----- GIVEN MATERIAL -----
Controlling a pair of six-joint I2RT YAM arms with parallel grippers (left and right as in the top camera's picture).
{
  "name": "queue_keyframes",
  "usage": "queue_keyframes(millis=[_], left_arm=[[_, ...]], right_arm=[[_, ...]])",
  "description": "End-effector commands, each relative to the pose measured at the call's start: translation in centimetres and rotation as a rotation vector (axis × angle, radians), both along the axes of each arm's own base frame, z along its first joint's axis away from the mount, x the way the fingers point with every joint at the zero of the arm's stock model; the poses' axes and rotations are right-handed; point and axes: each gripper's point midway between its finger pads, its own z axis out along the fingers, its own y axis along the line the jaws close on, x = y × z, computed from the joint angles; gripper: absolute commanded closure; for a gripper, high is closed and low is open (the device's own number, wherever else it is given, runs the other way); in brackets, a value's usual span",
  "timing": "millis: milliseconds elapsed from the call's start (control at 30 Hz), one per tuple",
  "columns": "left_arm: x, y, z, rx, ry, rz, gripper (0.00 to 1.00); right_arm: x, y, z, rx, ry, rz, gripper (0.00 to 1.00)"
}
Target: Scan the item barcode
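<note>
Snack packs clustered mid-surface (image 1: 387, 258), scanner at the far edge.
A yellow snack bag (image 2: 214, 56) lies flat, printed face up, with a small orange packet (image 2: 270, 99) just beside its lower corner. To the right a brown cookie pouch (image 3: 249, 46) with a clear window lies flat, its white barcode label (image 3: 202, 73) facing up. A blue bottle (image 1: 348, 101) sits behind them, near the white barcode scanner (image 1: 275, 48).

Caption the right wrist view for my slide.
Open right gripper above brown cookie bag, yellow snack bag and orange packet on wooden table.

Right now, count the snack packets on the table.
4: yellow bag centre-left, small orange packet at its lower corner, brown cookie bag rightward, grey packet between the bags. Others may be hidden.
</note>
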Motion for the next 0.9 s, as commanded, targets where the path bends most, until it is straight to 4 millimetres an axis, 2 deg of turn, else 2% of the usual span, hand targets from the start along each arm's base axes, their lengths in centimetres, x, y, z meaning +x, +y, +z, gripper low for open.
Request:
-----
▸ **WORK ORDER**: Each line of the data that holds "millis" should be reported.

▸ **EXERCISE RESPONSE**:
  "usage": "queue_keyframes(millis=[_], left_arm=[[_, ...]], right_arm=[[_, ...]])",
  "timing": "millis: milliseconds elapsed from the call's start (control at 30 Hz), one per tuple",

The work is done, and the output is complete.